Workshop:PMBS21: The 12th International Workshop on Performance Modeling, Benchmarking and Simulation of High-Performance Computer Systems
Authors: Felippe Vieira Zacarias (Barcelona Supercomputing Center (BSC), Polytechnic University of Catalonia); Vinicius Petrucci (University of Pittsburgh; Federal University of Bahia, Brazil); and Paul Carpenter (Barcelona Supercomputing Center (BSC))
Abstract: Jobs running on HPC systems can vary dramatically due to the intrinsic differences in application resource requirements (e.g. memory or cores). Since HPC applications run on a number of self-contained servers whose capacities are fixed at design time, there is often a mismatch between the resource provisioning and the needs of the submitted jobs, leading to stranded and underutilized resources. This is because HPC systems assume the prevalent server-based architecture, which couples together memory and processing resources within a server. To cope efficiently with the demands, disaggregated memory has been proposed to allow flexible and fine-grained allocation of memory capacity to compute jobs.

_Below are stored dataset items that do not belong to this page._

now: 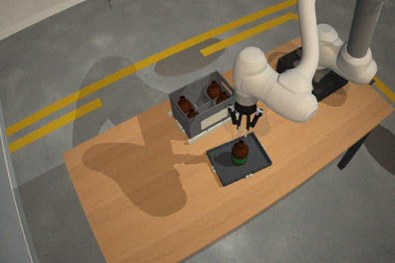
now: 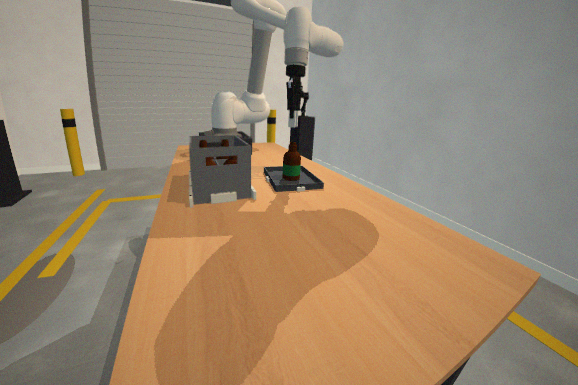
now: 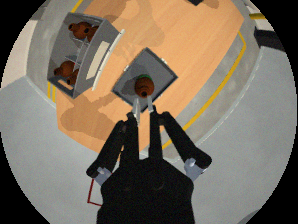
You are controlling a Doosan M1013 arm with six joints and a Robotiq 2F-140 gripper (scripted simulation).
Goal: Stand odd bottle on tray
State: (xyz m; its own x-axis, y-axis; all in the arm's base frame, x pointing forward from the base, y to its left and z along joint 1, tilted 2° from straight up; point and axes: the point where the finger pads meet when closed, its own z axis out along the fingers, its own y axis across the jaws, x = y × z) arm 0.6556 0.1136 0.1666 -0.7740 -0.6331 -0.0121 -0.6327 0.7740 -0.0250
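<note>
A brown bottle with a green band [image 1: 240, 152] [image 2: 292, 161] [image 3: 144, 86] stands upright on the dark tray [image 1: 223, 171] [image 3: 162, 76]. The grey crate [image 1: 196, 128] [image 2: 220, 182] beside the tray holds other brown bottles, one here [image 1: 184, 104], one here [image 1: 214, 90], and two partly hidden by its walls. Their necks are too small to compare. My gripper [image 1: 242, 134] [image 2: 293, 125] [image 3: 143, 102] points down above the tray bottle, with its fingertips nearly together and nothing between them. A gap shows between the fingertips and the bottle's mouth in the exterior view.
The wooden table [image 1: 126, 240] [image 2: 425, 271] carries the crate and the tray. Pale brackets edge both. A black bin [image 1: 328, 86] stands near the arm's base. The crate's high walls are next to the gripper's side of the tray.
</note>
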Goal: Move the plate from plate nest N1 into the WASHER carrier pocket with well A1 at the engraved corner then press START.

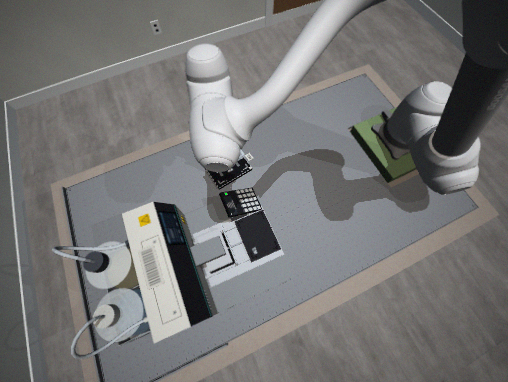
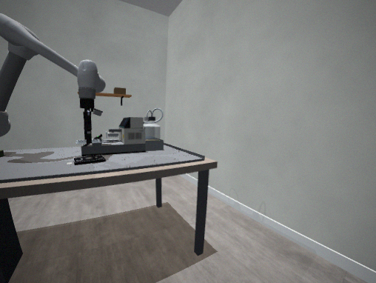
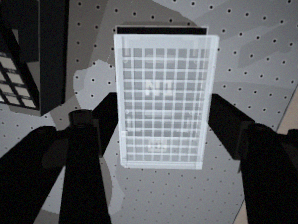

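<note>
My gripper (image 2: 88, 143) (image 3: 162, 106) is shut on the clear gridded plate (image 3: 162, 65) by its long sides. The plate is raised above the black nest N1 (image 1: 231, 176) (image 2: 89, 159) (image 3: 162, 30), whose far edge shows beyond it in the wrist view. The plate's lower left corner there looks cut off. In the top view the arm hides the fingers and plate. The washer (image 1: 150, 280) (image 2: 134, 136) has its pale carrier area with black locators in front. The keypad (image 1: 249, 200) (image 3: 17, 85) stands between nest and carrier, with a small green light (image 1: 226, 193) at its corner.
Two bottles (image 1: 107, 265) (image 1: 120, 315) with hoses stand behind the washer. A black panel (image 1: 258, 236) lies at the front of its base. The arm's base stands on a green block (image 1: 370, 145). In the wrist view the keypad housing is left of the fingers.
</note>
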Robot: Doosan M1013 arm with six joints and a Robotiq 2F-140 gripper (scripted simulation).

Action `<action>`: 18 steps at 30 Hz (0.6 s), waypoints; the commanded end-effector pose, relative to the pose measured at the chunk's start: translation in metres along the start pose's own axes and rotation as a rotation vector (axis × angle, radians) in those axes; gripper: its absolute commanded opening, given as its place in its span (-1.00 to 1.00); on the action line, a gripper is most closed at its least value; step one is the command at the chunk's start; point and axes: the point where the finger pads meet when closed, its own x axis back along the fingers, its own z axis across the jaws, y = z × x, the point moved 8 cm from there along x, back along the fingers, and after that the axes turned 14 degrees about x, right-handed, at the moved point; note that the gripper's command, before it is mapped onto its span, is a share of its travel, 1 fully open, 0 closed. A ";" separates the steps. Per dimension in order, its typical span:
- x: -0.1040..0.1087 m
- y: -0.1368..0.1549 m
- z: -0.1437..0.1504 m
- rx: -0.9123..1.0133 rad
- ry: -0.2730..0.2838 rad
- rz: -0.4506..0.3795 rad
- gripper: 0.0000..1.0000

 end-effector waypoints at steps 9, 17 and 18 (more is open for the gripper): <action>0.021 0.000 0.002 -0.005 0.005 -0.001 -0.80; 0.051 0.001 0.002 -0.006 0.005 -0.001 -0.80; 0.056 0.001 0.002 -0.005 0.005 -0.001 -0.80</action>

This paper makes an important step towards understanding the facets of resource allocation and job requirements on disaggregated memory systems. We analyze the implications on HPC system operation, user experience and system performance when resources can be overestimated by users. To conduct our studies, we leverage a disaggregated simulation infrastructure implemented on a popular HPC resource manager. Our results show that the effects of doubling the memory demand in response time can be less than 8%.